I would like to see built-in functionality that allows me to use a Histogram as a function that returns the weight of the histogram at a given point in state space. The closest thing i can find is the kde() function from KernelDensity.jl which produces a distribution, say p , from data d via p=kde(d) . The distribution can then be evaluated at a point x in state space via pdf(p,x) . However, kde() takes too long for my purposes, but h=fit(Histogram,d) is rather quick in comparison. Furthermore, my state space is multivariate, so kde() will only let me approximate the marginal distributions while fit(Histogram,d) lets me approximate multivariate distributions. It would be great if i could take h and compute the weight at x via something like pdf(h,x) . I understand Histograms come with edges and weights, so all the necessary ingredients are there.

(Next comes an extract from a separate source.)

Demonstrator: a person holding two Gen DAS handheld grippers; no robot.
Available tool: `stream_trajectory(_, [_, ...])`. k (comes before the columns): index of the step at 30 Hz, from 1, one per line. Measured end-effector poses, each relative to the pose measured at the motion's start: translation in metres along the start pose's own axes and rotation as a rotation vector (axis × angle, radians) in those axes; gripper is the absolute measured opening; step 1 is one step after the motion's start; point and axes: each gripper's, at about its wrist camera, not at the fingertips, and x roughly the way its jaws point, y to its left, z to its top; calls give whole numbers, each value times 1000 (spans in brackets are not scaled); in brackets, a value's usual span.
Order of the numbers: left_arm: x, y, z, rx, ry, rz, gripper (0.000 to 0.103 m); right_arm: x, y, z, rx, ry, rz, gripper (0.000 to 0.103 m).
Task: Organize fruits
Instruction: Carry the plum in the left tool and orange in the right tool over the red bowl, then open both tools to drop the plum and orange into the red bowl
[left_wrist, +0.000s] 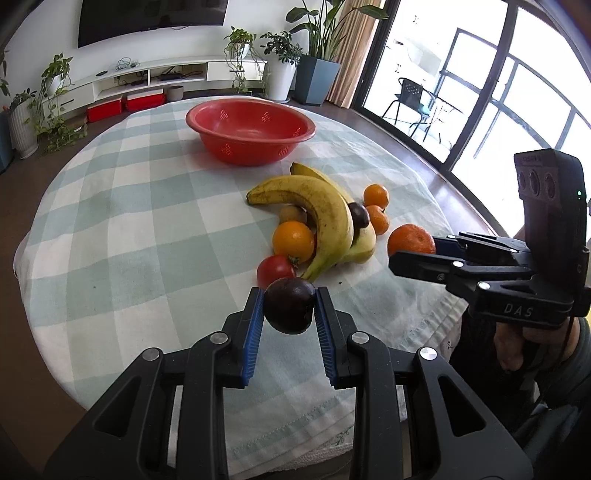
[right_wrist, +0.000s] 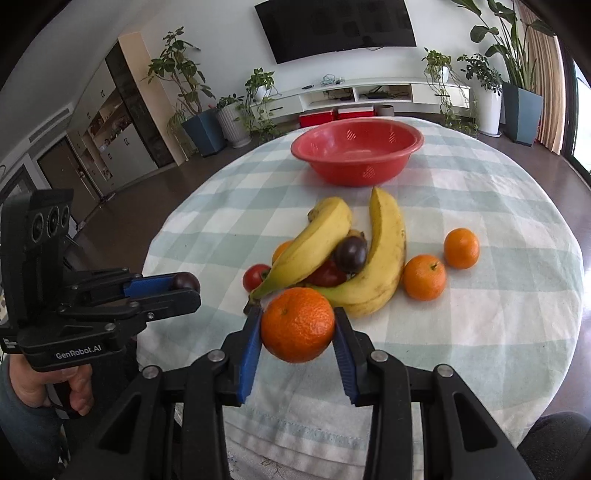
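Two fruits are already gripped: left tongs (left_wrist: 290, 310) clamp a dark plum (left_wrist: 290, 310), right tongs (right_wrist: 297, 326) clamp a mandarin (right_wrist: 297, 325), both clear of the surface (right_wrist: 498, 314). Looks like the carry step: next move likely takes both forward over the fruit pile to the red basket (right_wrist: 356, 155) at the far side, then release. Bananas (right_wrist: 384, 254), remaining mandarins and tomato (right_wrist: 255, 277) lie between tongs and basket.

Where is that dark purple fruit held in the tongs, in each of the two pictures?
Left wrist view: the dark purple fruit sits low at centre, pinched between the left tongs.
Right wrist view: it peeks out at the left edge.
Shared landmark: the red bowl, far side of the table.
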Motion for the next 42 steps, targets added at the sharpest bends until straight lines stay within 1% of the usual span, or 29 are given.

The reason i want this is for fast Bayesian inference. I’m using an MCMC-like approach to approximate the likelihood surface. Instead of producing a function that approximates the likelihood, this approach produces a sample whose histogram is proportional to an approximation of the likelihood.

You might be interested in my answer here: histogram2d - Return the frequency in a bin of a 2D histogram in Julia - Stack Overflow

If you want to make this built-in probably best to do a PR to StatsBase

3 Likes

Thanks for the quick reply. Your get_freq() function looks like exactly what I need. Do you think this is the fastest way to perform this task in julia?

How do i do a PR to StatsBase?

Not sure it’s the fastest, but it’s surely orders of magnitude faster than what you were doing:

using StatsBase, BenchmarkTools

# Example data 
data = (randn(10_000), randn(10_000))

h2d = fit(Histogram, data)

function get_freq(h, xval, yval)
    x = searchsortedfirst(h.edges[1], xval)
    y = searchsortedfirst(h.edges[2], yval)
    h.weights[x, y]
end

@btime fit(Histogram, data) # 929.900 μs (3 allocations: 1.47 KiB)

@btime get_freq(h2d, 1.4, 0.6) #  70.832 ns (0 allocations: 0 bytes)

using KernelDensity

p = kde(data)

@btime kde(data) # 4.011 ms (166 allocations: 2.67 MiB)

@btime pdf(p, 1.4, 0.6) # 1.717 ms (208 allocations: 1.67 MiB)

Maybe try and profile this within your actual application, if it turns out to be a bottleneck I’m sure there are people on this forum that will manage to beat my suggestion quite handily :slight_smile:

As for the PR, maybe start off by creating an issue on the StatsBase repo to see what the maintainers think about having this functionality, how it should integrate into the existing API etc.

2 Likes

thanks for your suggestions! this is very helpful.